**REQUIRED ACTION**.
In the entries below, count every line with the word "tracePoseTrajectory". Return only the count.

**EXTRACTED RECORDS**.
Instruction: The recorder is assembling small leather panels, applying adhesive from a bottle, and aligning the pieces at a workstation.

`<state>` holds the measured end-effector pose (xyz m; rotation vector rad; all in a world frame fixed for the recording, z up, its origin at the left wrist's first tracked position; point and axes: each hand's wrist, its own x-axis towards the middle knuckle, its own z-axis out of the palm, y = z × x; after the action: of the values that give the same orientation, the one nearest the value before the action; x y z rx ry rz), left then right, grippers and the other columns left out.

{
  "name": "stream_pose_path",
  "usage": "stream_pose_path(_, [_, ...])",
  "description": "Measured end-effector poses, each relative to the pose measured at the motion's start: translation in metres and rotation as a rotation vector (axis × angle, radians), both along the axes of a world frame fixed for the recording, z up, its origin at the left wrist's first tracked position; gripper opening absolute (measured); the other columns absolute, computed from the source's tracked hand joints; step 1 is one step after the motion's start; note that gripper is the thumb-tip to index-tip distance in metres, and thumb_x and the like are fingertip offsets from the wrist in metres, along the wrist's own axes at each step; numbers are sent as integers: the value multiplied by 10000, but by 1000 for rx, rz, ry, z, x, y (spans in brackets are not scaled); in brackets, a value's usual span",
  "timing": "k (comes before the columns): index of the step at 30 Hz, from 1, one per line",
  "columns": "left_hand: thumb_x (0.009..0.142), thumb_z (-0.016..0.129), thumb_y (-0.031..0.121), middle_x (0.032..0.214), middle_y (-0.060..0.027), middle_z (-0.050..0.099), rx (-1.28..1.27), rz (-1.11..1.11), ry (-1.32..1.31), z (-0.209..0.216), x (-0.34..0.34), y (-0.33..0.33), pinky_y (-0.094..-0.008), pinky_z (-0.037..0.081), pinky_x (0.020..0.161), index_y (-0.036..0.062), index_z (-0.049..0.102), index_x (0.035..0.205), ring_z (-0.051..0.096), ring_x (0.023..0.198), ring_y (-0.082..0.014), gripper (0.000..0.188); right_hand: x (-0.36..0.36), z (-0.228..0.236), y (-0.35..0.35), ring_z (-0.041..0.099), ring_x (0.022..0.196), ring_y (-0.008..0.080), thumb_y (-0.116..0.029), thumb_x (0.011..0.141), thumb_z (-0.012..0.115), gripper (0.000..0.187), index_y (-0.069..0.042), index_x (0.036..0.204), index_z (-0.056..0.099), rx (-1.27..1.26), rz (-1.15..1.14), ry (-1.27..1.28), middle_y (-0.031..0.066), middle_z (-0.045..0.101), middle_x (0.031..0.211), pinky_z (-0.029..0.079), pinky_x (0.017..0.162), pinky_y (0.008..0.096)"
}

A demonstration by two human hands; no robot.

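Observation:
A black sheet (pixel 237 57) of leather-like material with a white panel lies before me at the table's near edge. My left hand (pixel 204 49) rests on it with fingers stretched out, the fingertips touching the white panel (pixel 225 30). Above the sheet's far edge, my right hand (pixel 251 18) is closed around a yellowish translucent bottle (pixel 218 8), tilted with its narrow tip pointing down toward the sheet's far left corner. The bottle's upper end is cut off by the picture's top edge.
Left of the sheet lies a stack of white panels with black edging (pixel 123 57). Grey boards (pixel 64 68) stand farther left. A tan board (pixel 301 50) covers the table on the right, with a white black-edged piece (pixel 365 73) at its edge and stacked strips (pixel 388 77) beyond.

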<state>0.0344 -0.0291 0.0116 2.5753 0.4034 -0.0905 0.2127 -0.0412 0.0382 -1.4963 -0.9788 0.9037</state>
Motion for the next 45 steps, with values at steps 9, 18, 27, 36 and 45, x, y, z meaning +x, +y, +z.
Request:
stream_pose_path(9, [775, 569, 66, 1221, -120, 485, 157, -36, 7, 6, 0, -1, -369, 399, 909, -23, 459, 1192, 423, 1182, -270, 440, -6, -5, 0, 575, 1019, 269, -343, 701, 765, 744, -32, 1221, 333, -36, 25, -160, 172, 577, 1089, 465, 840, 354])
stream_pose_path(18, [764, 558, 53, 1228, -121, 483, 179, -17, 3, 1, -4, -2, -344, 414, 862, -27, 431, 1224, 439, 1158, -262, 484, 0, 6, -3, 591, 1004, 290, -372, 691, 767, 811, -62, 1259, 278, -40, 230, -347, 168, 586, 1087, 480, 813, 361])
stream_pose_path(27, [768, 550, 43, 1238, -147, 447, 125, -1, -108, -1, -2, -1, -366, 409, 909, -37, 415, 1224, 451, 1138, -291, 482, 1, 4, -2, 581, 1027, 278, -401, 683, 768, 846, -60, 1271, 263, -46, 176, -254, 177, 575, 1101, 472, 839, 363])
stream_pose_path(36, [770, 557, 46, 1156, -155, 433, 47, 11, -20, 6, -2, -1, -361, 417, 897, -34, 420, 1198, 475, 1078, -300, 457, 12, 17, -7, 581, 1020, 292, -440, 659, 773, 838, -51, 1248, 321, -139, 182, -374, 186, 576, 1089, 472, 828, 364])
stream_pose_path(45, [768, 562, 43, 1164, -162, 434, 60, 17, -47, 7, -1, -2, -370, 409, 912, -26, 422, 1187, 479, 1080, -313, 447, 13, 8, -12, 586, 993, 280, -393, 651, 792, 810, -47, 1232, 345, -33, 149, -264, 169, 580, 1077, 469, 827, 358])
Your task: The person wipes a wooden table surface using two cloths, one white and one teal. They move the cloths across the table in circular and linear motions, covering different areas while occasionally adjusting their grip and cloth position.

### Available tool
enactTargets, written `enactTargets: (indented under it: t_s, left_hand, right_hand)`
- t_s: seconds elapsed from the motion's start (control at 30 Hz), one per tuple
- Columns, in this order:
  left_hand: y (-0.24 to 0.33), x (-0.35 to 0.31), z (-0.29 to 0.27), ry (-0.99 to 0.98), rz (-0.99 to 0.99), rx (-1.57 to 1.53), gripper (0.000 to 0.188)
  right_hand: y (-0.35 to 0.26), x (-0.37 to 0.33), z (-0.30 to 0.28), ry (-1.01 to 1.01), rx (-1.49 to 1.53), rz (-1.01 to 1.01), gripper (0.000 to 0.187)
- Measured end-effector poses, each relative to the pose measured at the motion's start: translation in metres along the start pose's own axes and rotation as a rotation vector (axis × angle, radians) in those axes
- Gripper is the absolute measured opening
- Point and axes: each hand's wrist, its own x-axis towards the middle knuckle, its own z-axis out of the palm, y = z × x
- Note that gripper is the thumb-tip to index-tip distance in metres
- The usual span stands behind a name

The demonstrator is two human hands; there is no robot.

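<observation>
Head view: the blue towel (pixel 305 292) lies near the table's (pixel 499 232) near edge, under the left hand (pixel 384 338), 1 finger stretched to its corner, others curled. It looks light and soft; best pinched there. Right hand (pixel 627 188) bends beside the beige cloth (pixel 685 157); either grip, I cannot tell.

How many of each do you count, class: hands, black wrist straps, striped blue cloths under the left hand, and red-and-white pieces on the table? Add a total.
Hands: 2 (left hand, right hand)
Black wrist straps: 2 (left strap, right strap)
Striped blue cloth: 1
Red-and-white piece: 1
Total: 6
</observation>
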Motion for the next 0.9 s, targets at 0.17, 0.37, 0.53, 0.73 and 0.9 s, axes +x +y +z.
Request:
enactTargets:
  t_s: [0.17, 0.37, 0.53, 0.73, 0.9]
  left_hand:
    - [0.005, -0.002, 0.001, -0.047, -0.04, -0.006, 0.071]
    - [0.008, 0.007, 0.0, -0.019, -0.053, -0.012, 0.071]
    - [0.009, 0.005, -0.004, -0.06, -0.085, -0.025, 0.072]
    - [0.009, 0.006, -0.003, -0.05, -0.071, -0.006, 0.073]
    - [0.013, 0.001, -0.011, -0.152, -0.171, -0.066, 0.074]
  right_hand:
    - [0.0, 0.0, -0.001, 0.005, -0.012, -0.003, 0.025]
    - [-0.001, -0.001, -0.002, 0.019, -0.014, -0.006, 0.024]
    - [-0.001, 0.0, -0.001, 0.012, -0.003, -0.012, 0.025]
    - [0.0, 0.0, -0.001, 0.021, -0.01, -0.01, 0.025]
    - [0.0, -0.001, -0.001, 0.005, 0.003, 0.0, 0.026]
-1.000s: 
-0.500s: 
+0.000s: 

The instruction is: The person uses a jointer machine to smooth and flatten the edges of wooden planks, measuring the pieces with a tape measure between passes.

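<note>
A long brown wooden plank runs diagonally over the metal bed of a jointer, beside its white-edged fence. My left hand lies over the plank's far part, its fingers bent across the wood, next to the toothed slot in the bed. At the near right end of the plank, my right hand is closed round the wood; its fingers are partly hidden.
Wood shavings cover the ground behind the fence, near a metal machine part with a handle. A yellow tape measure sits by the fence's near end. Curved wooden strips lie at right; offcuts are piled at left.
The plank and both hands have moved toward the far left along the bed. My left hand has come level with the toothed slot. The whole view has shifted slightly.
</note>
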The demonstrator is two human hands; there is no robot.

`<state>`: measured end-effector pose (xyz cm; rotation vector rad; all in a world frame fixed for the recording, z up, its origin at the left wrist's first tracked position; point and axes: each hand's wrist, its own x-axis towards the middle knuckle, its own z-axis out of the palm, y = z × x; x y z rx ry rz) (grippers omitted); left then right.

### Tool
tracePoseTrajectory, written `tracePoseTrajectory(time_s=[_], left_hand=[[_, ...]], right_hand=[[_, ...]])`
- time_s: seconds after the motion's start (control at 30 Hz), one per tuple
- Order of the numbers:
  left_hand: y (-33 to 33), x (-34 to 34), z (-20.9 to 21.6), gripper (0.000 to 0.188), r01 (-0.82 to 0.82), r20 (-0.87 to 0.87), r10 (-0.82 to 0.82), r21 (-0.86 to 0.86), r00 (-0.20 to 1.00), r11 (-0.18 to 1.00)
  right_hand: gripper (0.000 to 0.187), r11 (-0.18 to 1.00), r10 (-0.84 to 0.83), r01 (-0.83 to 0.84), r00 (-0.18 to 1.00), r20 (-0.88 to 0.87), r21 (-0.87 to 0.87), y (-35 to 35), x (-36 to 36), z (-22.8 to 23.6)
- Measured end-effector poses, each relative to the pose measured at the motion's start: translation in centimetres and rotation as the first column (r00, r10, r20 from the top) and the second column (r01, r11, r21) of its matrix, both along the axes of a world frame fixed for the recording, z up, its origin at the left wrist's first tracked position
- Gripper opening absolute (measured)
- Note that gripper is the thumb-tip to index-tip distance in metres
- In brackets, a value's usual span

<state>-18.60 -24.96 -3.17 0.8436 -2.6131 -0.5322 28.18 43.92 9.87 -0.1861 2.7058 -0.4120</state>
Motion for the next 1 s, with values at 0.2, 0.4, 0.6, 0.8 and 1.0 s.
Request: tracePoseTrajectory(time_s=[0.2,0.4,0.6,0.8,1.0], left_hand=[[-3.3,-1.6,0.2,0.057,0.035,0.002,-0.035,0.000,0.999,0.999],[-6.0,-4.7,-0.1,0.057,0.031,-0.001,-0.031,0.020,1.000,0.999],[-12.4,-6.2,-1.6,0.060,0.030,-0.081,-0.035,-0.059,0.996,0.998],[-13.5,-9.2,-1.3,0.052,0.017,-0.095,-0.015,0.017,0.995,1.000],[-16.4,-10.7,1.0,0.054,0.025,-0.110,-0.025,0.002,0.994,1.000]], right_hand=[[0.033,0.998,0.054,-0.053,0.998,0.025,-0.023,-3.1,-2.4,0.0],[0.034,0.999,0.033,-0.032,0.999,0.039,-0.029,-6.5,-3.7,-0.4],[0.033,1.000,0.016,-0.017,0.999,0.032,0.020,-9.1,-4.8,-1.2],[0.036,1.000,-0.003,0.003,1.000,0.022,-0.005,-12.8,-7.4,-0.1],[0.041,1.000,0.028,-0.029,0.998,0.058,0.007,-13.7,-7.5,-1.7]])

**SOLUTION**.
2